Roedde family and home timeline

Important dates to note relating to the Roedde family and Roedde House:

  • 1860: Gustav Adolph Heinrich Roedde is born in Nordhausen, Germany ·
  • 1862: Matilda Johanna Cassebohm is born on the island of Helgoland, a British protectorate at that time.
  • 1882: Gustav A. Roedde arrives in Cleveland, Ohio, USA.
  • 1883: Gustav Roedde and Matilda Cassebohm are married in Cleveland ·
  • 1884: Arrival in San Francisco. 
  • 1886: The couple moves to Victoria.
  • 1888: The Family moves to Vancouver.
  • 1889: Anna Henrietta died from consuming poisonous berries.  Walter Herman Weideman is born and adopted by the Roeddes.
  • 1890: G.A. Roedde Bookbinders and Printers opens on 36 West Cordova St.
  • 1893: Roedde House is built at 1415 Barclay Street, Vancouver.
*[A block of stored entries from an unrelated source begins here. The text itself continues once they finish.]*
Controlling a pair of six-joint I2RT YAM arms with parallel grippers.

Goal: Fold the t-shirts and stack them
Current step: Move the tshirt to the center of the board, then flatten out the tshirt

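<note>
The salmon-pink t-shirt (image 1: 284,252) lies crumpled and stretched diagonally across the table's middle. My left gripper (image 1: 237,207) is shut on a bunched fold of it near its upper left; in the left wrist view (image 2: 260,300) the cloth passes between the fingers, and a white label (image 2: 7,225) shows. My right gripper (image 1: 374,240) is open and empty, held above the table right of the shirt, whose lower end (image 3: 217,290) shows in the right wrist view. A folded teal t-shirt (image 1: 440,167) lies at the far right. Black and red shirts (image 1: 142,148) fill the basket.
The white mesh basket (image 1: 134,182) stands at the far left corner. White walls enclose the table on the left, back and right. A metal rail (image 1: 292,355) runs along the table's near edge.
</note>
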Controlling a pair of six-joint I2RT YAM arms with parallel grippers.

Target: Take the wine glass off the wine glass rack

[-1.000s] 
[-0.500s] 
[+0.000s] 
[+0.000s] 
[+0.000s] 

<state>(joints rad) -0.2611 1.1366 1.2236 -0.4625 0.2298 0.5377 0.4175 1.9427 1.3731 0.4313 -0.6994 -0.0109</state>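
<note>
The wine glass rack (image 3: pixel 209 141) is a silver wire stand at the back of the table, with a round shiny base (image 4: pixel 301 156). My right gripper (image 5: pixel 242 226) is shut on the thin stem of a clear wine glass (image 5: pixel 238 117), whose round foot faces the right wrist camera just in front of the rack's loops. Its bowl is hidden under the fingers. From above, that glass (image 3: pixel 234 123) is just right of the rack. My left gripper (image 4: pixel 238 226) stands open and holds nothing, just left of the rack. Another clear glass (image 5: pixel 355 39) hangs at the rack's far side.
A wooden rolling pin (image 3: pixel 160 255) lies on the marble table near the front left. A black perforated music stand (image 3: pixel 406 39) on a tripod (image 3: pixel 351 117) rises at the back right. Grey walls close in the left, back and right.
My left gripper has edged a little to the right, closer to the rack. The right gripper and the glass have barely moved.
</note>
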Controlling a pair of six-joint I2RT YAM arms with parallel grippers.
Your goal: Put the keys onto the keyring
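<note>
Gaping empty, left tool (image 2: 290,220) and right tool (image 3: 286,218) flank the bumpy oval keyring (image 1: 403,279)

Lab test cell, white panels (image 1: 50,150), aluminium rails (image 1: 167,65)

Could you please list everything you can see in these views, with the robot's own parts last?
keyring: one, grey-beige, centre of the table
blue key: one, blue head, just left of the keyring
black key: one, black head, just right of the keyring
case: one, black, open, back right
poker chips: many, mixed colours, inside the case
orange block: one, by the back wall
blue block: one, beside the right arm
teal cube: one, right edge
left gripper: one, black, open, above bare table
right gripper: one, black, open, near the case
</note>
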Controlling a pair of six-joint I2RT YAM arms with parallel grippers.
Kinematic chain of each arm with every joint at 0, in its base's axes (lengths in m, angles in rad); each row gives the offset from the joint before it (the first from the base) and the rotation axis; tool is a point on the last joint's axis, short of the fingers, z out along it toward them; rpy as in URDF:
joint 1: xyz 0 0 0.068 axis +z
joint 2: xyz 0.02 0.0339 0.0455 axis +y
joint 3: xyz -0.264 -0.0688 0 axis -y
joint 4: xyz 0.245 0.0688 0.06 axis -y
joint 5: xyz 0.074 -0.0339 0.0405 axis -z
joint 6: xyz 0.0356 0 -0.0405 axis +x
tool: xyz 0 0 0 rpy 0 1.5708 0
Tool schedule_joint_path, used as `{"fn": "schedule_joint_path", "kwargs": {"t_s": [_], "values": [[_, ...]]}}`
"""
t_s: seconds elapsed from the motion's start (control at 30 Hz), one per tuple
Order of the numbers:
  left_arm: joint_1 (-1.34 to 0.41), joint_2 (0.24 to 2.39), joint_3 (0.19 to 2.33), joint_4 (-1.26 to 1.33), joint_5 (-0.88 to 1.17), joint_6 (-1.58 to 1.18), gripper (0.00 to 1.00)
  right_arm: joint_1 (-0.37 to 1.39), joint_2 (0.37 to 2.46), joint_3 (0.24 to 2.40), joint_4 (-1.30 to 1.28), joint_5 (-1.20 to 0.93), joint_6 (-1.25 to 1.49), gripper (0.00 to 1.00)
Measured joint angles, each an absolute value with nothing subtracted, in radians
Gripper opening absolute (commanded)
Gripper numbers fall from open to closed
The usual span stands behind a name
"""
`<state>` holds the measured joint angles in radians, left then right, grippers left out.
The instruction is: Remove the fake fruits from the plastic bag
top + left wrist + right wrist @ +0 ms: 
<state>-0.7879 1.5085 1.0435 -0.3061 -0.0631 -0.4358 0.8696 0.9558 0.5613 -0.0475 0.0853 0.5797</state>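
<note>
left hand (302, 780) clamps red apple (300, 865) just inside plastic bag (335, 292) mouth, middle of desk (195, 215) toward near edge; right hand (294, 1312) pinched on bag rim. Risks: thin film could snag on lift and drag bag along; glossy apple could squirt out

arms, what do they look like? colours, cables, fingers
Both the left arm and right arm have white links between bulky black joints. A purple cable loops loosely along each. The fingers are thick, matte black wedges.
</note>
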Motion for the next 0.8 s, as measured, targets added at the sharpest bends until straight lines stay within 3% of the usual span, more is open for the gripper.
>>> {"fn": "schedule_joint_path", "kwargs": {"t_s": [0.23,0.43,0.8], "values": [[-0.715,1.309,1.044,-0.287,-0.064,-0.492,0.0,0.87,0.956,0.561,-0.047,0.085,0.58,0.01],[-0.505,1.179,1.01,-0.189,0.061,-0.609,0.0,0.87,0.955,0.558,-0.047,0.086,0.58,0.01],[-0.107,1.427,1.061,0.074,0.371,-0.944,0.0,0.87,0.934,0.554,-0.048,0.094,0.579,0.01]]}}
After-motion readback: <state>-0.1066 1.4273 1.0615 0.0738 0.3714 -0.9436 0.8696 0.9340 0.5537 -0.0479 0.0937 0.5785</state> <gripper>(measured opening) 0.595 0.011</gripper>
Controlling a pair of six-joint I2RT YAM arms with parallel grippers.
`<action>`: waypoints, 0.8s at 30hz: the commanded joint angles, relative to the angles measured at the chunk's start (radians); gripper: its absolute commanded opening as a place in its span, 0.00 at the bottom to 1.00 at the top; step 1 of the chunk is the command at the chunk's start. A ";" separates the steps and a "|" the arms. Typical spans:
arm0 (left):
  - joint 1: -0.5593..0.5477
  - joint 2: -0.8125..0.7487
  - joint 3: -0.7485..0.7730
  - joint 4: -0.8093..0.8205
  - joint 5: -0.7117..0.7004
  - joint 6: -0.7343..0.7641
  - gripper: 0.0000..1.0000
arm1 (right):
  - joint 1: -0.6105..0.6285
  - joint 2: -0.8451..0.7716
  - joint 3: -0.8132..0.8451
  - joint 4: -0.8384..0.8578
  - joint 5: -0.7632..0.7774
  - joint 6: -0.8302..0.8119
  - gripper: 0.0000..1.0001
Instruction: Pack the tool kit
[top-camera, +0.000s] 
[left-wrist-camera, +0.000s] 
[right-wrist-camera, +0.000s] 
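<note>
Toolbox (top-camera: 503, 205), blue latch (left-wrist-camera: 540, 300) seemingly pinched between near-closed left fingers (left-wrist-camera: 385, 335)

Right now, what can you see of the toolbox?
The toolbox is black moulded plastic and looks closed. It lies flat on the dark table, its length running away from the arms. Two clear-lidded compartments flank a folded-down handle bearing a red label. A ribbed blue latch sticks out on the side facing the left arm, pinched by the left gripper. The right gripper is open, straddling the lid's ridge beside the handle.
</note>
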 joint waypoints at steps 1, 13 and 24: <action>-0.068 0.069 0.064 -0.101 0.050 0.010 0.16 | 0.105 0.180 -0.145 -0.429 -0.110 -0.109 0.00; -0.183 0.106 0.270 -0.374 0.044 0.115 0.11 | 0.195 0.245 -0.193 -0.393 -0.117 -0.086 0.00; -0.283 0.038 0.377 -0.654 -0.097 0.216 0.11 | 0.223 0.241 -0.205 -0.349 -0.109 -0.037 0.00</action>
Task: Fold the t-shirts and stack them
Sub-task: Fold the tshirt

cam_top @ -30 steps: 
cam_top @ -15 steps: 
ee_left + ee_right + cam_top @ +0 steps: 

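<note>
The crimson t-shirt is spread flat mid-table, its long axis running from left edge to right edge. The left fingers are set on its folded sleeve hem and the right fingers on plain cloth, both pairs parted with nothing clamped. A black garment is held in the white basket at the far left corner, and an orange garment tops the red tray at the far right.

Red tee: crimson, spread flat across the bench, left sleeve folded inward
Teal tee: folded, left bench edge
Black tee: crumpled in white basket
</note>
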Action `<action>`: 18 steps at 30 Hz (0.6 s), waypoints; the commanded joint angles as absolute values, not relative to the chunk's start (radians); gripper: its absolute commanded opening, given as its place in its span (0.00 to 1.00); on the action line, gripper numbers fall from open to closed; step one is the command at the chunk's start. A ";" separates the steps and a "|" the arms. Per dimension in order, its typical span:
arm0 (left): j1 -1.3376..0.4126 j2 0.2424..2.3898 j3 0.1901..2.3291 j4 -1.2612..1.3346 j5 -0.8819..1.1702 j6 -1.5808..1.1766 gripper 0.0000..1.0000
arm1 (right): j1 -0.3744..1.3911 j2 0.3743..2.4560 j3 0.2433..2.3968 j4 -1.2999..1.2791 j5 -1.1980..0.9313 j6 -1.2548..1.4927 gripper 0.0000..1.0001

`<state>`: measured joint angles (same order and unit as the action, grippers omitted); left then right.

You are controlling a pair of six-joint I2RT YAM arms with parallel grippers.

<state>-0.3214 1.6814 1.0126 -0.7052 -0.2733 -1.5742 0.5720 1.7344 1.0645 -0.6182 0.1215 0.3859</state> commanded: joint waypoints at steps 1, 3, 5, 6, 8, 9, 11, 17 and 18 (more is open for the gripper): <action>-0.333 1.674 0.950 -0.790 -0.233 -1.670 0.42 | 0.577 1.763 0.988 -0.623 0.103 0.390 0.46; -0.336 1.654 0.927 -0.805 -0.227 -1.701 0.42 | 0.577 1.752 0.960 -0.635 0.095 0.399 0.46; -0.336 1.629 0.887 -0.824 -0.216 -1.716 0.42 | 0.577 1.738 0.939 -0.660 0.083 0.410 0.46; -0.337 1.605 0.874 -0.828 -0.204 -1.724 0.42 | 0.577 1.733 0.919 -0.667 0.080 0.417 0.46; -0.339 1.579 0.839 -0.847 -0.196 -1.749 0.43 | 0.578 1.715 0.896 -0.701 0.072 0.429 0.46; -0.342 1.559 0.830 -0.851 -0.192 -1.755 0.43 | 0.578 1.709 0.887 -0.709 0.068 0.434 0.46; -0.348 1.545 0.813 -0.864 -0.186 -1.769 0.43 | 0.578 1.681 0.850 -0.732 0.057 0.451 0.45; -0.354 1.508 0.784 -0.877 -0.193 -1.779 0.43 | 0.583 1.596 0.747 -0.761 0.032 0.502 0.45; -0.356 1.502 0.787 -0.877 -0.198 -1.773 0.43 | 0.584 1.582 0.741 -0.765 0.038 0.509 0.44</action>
  • 1900: An electric street line route is established along Davie and Robson Street. This allows Gustav Roedde to return home for his lunch and, on occasion, bring other employees to dine with him.
  • 1901: Water and Sewer provided into the West End to 1415 Barclay Steet.
  • 1903: Electricity finally reaches into the West End to 1415 Barclay Steet.
  • 1913: The Christmas tree in the dining room catches fire, resulting in damage to this area of the home (a quick response from the nearby fire department helped to isolate the fire and save the rest of the house).
  • 1914: Gustav and Matilda Roedde travel to Europe on an extended visit, but are forced to return home due the outbreak of the war. Matilda’s British passport helped guarantee their safe passage back to Canada.
  • 1924: The Roeddes build a new home on Drummond Drive, in Point Grey.
  • 1924: The Roedde house is sold (to James D. Blaney), and the Roeddes move to their new home on Drummond Drive. 
  • 1925: Anna Catherine dies while working as a nurse during an overnight shift at Vancouver General Hospital.
  • 1928: Roedde House sold for $6,000 to Mr. W. H. Jefferys.
  • 1930: Gustav Roedde dies at 70 years of age.
  • 1930: The Roeddes former residence becomes a rooming house for boarders.
  • 1951: Matilda Roedde dies at 91.
  • 1966: The house is acquired by the city with the intension to raze the home and built a park, to create more green space for the West End.
  • 1976: The house is designated a Class A Heritage Building (which means that the house cannot be moved, nor the exterior walls changed).
  • 1984: The Roedde House Preservation Society is formed; dedicated to the preservation and operation of the house.
  • 1990: The main floor of the House-Museum is open to the public.
  • 2000: The sewing room and upstairs bedrooms are open to the public.